INPUT DATA:

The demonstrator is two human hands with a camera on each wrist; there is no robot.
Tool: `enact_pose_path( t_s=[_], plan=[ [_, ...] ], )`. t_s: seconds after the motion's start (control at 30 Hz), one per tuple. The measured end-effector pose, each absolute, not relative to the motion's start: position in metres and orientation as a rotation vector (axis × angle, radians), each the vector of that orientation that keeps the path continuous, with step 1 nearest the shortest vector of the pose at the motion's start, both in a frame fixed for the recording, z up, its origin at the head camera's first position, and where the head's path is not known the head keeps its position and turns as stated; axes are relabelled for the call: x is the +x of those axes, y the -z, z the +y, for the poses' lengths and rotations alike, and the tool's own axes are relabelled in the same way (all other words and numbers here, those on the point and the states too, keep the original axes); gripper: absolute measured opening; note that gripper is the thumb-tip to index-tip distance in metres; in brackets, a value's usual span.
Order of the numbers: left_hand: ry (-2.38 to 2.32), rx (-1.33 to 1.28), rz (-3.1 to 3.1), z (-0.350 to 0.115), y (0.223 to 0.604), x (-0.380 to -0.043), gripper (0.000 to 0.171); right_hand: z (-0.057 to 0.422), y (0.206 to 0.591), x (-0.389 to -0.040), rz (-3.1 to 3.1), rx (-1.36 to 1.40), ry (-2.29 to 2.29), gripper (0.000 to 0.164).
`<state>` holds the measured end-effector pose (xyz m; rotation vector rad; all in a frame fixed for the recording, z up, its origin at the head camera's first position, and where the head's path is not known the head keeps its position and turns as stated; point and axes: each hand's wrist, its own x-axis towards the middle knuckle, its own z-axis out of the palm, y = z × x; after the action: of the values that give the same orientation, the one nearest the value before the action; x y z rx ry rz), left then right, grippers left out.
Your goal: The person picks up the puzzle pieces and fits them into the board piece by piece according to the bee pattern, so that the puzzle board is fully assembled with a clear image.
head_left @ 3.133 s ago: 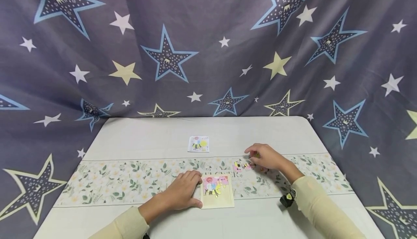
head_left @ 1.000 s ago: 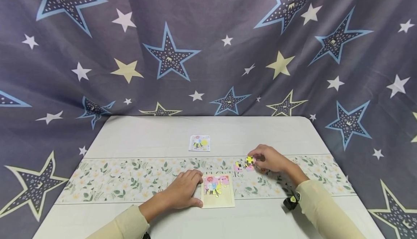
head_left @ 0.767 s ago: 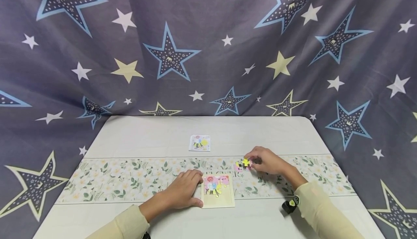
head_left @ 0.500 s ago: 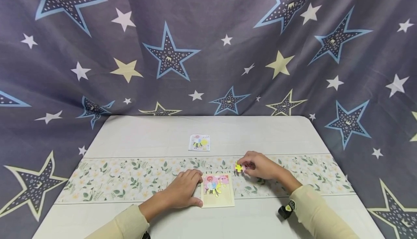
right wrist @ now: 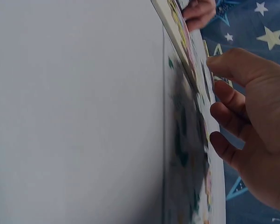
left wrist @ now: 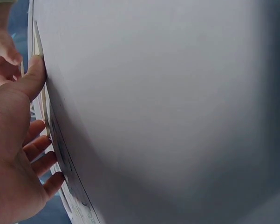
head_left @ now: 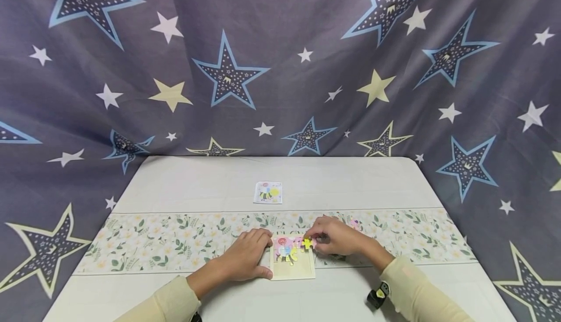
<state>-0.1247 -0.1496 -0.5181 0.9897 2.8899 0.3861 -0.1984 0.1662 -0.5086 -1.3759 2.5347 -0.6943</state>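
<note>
In the head view a pale wooden puzzle tray (head_left: 292, 272) lies near the table's front, its upper part filled with pink, blue and yellow pieces. My left hand (head_left: 249, 256) rests along the tray's left side, thumb at the near corner and fingers toward the far corner. In the left wrist view the thumb (left wrist: 33, 77) touches the tray's edge. My right hand (head_left: 339, 236) pinches a yellow puzzle piece (head_left: 307, 243) between thumb and index finger, over the tray's far right corner. In the right wrist view the other right fingers (right wrist: 228, 116) are loosely bent.
Farther back lies a small picture card (head_left: 268, 193) showing a bee. A pink loose puzzle piece (head_left: 354, 223) shows just behind the right hand, which hides the area beneath it. A floral band (head_left: 175, 244) crosses the white table (head_left: 197, 180); a starry curtain (head_left: 280, 68) stands behind.
The right hand has picked up the yellow puzzle piece from among the loose pieces and carried it left and nearer, to the tray's far right corner. The left hand has stayed at the tray.
</note>
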Motion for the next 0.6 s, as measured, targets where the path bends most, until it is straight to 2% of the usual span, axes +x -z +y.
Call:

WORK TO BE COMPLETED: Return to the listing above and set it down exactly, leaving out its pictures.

RESPONSE:
The demonstrator is two human hands with a camera on each wrist; there is no robot.
Tool: `enact_pose_path( t_s=[_], plan=[ [_, ...] ], )`. t_s: seconds after the motion's start (control at 30 Hz), one per tuple. The measured end-effector pose, each absolute, not relative to the motion's start: position in metres and orientation as a rotation vector (axis × angle, radians), each the vector of that orientation that keeps the path continuous, with step 1 nearest the shortest vector of the pose at the motion's start, both in a frame fixed for the recording, z up, its origin at the head camera's first position, and where the head's path is not known the head keeps its position and turns as stated; axes are relabelled for the call: x is the +x of those axes, y the -z, z the +y, for the poses' lengths and rotations alike, and the tool's own axes are relabelled in the same way (all other words and numbers here, those on the point and the states too, keep the original axes); gripper: absolute measured opening; note that gripper is the thumb-tip to index-tip distance in metres; in brackets, a value's usual span.
Order of the numbers: left_hand: ry (-2.38 to 2.32), rx (-1.33 to 1.28), rz (-3.1 to 3.1), z (-0.350 to 0.115), y (0.223 to 0.604), x (-0.380 to -0.043), gripper (0.000 to 0.171); right_hand: z (-0.057 to 0.422), y (0.206 to 0.591), x (-0.389 to -0.040), rz (-3.1 to 3.1), rx (-1.36 to 1.40), ry (-2.29 to 2.29), gripper (0.000 to 0.164).
`<state>` holds the measured end-effector pose (xyz m; rotation vector rad; all in a frame fixed for the recording, z up, its origin at the head camera's first position, and where the head's path is not known the head keeps its position and turns as stated; point and axes: each hand's wrist, its own x-axis towards the middle knuckle, its own z-axis out of the palm, y = z × x; after the action: of the values that give the same orientation, the one nearest the value before the action; x y z rx ry rz), left then right, grippers left out.
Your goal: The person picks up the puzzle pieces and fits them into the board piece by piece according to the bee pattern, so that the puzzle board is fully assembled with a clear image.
head_left @ 3.133 s ago: 
head_left @ 1.000 s ago: 
head_left @ 0.767 s ago: 
head_left @ 0.500 s ago: 
right wrist @ now: 
left wrist @ now: 
head_left @ now: 
<state>-0.1247 -0.1496 -0.5181 0.9897 2.8899 0.3861 -0.1984 0.1662 -0.5086 -1.3759 2.5347 -0.6943</state>
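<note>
In the head view a pale wooden puzzle tray (head_left: 292, 272) lies near the table's front, its upper part filled with pink, blue and yellow pieces. My left hand (head_left: 249, 256) rests along the tray's left side, thumb at the near corner and fingers toward the far corner. In the left wrist view the thumb (left wrist: 33, 77) touches the tray's edge. My right hand (head_left: 339, 236) pinches a yellow puzzle piece (head_left: 307, 243) between thumb and index finger, over the tray's far right corner. In the right wrist view the other right fingers (right wrist: 228, 116) are loosely bent.
Farther back lies a small picture card (head_left: 268, 193) showing a bee. A pink loose puzzle piece (head_left: 354, 223) shows just behind the right hand, which hides the area beneath it. A floral band (head_left: 175, 244) crosses the white table (head_left: 197, 180); a starry curtain (head_left: 280, 68) stands behind.
The right hand has picked up the yellow puzzle piece from among the loose pieces and carried it left and nearer, to the tray's far right corner. The left hand has stayed at the tray.
</note>
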Motion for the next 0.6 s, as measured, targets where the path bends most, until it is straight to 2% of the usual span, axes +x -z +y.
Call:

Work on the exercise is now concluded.